3) Il rapporto con il Piano-casa.

Si deve porre poi il problema di come si combinano la logica e le norme del PGT con quelle del cosiddetto piano-casa disciplinato dalla legge 13 del 2009 della Regione Lombardia, integrato dalla Deliberazione del Consiglio Comunale n. 44 del 14 ottobre 2009 Prot.
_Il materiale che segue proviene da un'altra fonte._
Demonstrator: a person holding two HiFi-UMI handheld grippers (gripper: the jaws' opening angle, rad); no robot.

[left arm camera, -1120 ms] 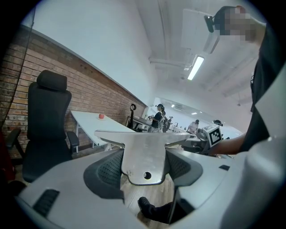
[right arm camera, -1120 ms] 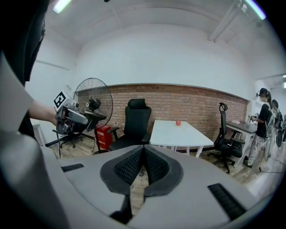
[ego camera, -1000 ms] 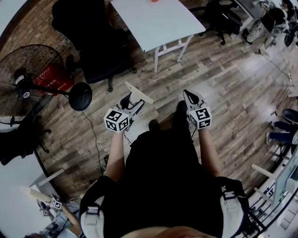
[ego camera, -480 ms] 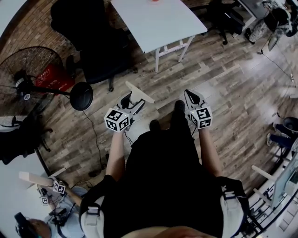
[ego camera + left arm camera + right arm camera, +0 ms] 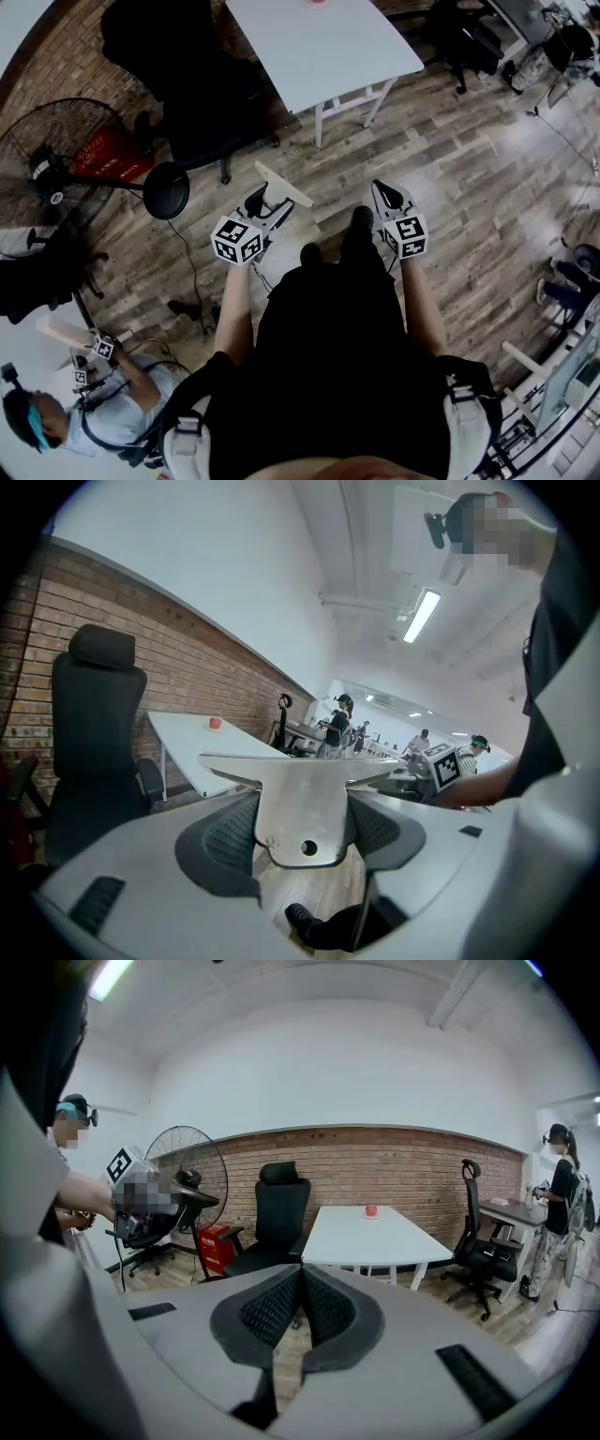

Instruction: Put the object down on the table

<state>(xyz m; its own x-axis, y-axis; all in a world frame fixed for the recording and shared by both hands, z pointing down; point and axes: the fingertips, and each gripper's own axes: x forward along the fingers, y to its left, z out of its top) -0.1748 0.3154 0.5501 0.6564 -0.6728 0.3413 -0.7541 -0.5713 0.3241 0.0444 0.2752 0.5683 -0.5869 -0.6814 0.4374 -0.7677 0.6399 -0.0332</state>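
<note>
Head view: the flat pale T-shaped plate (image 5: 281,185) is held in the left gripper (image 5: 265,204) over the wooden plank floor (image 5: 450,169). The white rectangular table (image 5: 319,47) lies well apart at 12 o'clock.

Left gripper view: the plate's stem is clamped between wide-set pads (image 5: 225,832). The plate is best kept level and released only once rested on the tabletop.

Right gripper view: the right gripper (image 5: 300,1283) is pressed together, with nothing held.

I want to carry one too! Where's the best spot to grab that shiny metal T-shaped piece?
Probably by the narrow stem of the metal piece, coming from the stem's end, as the left hand-held gripper does now. The stem fits between its pads, while the wide crossbar spreads past both and would not fit.
</note>
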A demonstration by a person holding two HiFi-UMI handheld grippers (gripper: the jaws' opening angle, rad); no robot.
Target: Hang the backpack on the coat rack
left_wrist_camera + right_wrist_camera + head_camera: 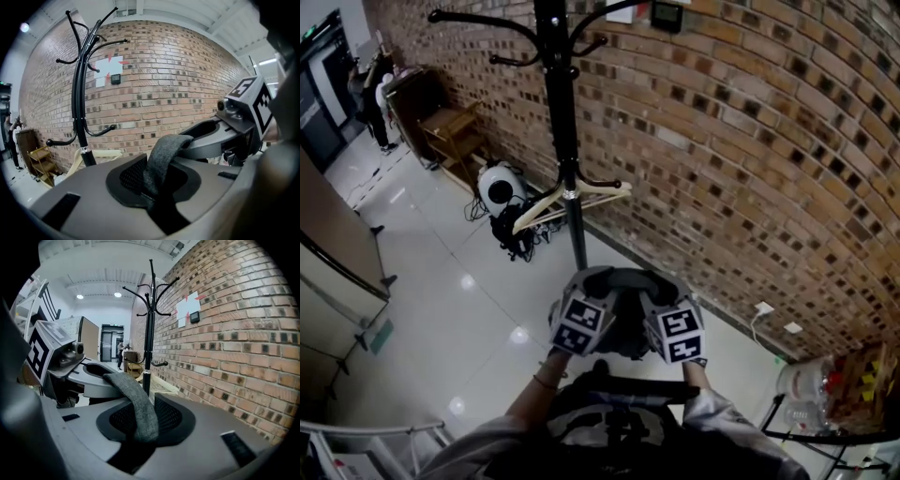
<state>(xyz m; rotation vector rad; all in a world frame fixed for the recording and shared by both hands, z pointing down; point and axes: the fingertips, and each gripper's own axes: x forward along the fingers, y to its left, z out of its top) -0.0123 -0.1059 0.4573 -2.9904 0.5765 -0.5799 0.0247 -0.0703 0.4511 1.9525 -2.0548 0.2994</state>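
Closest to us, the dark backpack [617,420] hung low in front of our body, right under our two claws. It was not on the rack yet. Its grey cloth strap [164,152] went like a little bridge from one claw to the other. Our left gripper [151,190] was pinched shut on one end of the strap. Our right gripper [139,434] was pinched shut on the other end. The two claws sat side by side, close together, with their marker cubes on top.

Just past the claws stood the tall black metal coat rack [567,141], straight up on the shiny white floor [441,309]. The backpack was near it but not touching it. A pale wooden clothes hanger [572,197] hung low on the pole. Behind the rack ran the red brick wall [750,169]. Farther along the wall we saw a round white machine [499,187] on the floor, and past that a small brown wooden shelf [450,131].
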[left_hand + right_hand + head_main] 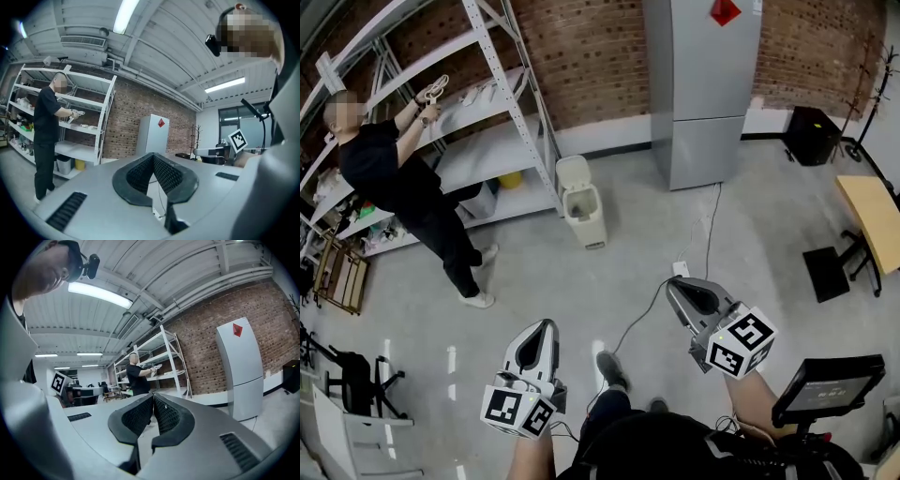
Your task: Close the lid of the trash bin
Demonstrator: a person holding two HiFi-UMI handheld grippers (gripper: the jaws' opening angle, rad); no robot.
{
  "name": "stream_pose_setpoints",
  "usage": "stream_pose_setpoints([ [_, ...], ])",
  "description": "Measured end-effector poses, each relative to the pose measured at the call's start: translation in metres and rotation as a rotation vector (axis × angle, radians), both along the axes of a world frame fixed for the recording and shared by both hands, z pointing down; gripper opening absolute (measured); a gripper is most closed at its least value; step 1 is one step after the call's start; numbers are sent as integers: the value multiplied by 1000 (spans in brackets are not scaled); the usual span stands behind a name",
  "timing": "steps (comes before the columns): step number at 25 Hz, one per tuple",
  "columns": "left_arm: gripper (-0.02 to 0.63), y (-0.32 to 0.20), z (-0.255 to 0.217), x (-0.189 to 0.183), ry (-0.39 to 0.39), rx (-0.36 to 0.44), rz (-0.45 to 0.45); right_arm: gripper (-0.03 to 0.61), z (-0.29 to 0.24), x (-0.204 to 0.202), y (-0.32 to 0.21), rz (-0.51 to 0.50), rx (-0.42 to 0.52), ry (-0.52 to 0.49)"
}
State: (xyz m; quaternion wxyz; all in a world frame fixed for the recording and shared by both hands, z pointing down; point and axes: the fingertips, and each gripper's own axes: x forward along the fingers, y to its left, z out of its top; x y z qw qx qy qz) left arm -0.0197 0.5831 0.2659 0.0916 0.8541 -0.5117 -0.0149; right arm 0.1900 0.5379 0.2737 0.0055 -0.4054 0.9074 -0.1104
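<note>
Our left tool [546, 325] and right tool [673, 286] both have their jaws together on nothing, idle because we stand well apart from the trash bin [584, 217]. It stands on the floor at 12 o'clock beside the shelf [500, 114], its lid [573, 172] tipped up. We judge that walking closer comes first.

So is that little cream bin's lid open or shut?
Open. The cream plastic trash bin has its flat lid tipped up at the back, mouth uncovered.
</note>
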Motion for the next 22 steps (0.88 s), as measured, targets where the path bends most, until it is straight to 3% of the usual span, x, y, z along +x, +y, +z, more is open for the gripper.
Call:
stream_pose_setpoints([
  [7,-2,-100,14,-41,49,18,20,9,7,-43,-94,13,1,45],
  [15,-2,-212,13,-115,79,33,24,9,-2,-106,-211,43,-11,71],
  [22,-2,-282,20,-131,103,-1,45,9,-4,-132,-282,41,-26,87],
])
Gen. 773872.

Se il piano di governo dovesse entrare in vigore ( come auspichiamo ) ento 18 mesi dal 16 ottobre 2009, potrebbe accadere che gli interventi edilizi di "sostituzione" degli immobili, assentiti entro questo termine, fossero realizzati anche con incremento volumetrico, prescindendo dalla acquisizione perequativa, ed in deroga al vincolo di mantenimento delle destinazioni funzionali, nel frattempo soppresse dal PGT ?

-E, poi, gli incentivi edificatori previsti dal PGT si sommerebbero con quelli ammessi dalla legge 13/2009 della legge Regione Lombardia?

Occorrera'dunque,in tale ipotesi, che il Comune detti "a priori" una disciplina transitoria per regolare la sovrapposizione dei due strumenti normativo-pianificatori.

Inoltre oggi stiamo adottando un piano nel quale manca ogni valutazione degli effetti che la legge 13/2009 della Regione Lombardia potra' produrre all'interno del tessuto urbano

della citta' in conseguenza di tutti gli interventi edilizi, in deroga al P.R.G. vigente, previsti dalla legge stessa.

4) Tutti i trasferimenti di volumetrie inerenti alle acquisizioni in sede di perequazione, dovrebbero essere gestiti ed effettuati mediante l'interposizione di una BORSA dei volumi che auspichiamo sia emanazione dell'ente pubblico, a garanzia della trasparenza,della equidistanza fra i privati e ad evitare che possano intervenire trattamenti asimmetrici a danno di soggetti privati portatori di interessi più deboli e quindi dotati di una minore capacita' di interlocuzione con l'Amministrazione pubblica.